Una residencia señorial, asociada a la monarquía, reaparece en las noticias no por su restauración sino por una plantación clandestina de marihuana. Según el reporte difundido tras la redada, los agentes encontraron plantas listas para ser cosechadas en la parte superior del edificio. Además, detectaron manipulaciones en la instalación eléctrica y desvíos en el suministro de agua, dos señales habituales en este tipo de montajes ilegales.

Plas Glynllifon no es una nave industrial ni una casa cualquiera, sino una mansión neoclásica levantada en la década de 1830 dentro de un parque histórico de Gwynedd y vinculado a Carlos III. El edificio forma parte de un conjunto patrimonial ampliamente documentado en Gales y pasó de ser un emblema aristocrático a proyecto frustrado de reconversión, mientras el parque que lo rodea siguió abierto al público y mantuvo su valor paisajístico e histórico.

Vale la pena recordar que, en el Reino Unido, el cannabis sigue clasificado como droga de clase B y su cultivo continúa prohibido, aunque desde 2018 existe una vía legal restringida para ciertos productos medicinales. No por casualidad, el país ha tenido que elaborar una guía oficial para policías sobre cannabis medicinal ante la convivencia entre prescripción legal y prohibición penal. Esa convivencia entre reconocimiento médico limitado y prohibición penal del cultivo recreativo o no autorizado sostiene un mercado clandestino que busca espacios grandes, aislados y fáciles de intervenir. En este caso, el escondite fue una pieza arquitectónica del patrimonio galés.

El episodio revela cómo la economía ilegal del cannabis se adapta a los vacíos de la propiedad abandonada y a la persistencia de un marco prohibicionista que empuja la producción fuera de cualquier control sanitario, laboral o ambiental.

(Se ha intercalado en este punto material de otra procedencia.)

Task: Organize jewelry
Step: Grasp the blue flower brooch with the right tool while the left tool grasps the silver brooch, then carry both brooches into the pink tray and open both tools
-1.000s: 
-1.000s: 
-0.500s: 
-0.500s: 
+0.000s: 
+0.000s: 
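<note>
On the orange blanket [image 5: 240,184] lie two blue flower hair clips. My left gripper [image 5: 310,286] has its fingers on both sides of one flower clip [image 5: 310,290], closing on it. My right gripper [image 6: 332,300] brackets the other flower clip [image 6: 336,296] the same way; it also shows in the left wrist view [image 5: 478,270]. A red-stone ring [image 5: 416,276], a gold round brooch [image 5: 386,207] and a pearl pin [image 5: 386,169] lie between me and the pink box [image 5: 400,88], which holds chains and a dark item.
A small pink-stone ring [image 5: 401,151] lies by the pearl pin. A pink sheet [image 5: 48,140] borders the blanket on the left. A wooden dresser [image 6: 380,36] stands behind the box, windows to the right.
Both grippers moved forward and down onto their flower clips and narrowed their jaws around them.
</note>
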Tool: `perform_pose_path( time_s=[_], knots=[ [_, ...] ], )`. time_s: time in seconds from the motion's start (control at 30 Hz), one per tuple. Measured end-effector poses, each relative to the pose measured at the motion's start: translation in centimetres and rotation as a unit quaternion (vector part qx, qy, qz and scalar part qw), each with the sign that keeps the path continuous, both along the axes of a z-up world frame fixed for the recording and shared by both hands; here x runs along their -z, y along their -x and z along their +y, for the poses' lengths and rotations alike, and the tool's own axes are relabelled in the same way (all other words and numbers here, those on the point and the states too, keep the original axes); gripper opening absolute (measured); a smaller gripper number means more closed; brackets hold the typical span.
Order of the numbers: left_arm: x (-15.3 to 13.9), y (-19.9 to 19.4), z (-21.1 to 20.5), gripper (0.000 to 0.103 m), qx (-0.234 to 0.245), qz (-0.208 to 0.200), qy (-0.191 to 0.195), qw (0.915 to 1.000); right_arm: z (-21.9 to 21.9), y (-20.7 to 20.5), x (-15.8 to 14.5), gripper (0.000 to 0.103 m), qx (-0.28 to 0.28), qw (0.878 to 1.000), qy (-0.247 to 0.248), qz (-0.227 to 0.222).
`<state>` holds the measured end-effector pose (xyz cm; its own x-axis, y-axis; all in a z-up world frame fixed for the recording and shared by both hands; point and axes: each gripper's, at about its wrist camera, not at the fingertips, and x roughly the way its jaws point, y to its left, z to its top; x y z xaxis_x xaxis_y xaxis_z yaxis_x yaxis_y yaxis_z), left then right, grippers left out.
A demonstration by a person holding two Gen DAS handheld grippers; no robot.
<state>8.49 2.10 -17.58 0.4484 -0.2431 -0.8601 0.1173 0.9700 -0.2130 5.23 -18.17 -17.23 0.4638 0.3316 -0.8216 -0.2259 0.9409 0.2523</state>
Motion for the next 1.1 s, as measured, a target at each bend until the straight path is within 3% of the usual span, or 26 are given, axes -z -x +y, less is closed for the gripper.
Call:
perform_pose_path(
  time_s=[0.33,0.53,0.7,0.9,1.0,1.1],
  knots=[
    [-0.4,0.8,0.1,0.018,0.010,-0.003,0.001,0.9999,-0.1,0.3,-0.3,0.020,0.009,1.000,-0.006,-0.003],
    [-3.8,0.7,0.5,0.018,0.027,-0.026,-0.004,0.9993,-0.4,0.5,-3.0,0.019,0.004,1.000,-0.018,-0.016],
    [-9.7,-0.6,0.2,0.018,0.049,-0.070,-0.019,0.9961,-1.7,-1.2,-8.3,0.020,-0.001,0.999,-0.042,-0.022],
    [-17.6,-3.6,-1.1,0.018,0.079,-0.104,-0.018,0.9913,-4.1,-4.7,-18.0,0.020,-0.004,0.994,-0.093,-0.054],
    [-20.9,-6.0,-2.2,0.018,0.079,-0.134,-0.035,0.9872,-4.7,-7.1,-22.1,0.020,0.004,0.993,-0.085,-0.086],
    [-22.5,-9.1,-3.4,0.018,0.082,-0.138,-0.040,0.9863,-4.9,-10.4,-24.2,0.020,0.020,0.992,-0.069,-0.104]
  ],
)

El contraste se vuelve más evidente si se mira al mismo tiempo el crecimiento del cannabis medicinal en el Reino Unido. En definitiva, cuando una planta termina cultivándose a escondidas en un palacio venido a menos, la noticia no habla solo del ingenio de sus cultivadores, sino también da cuenta de las formas torcidas que produce la prohibición.

Es por esta razón, que Plas Glynllifon condensa por un lado la ruina de un patrimonio y, por otro, la clandestinidad del cultivo de cannabis. Sin embargo, el cruce no debería leerse solo como anécdota extravagante, sino más bien como síntoma de un Estado que conserva la retórica del control, pero deja crecer mercados grises donde el cannabis simplemente se cambia de cuarto, de sótano o, en este caso, de mansión.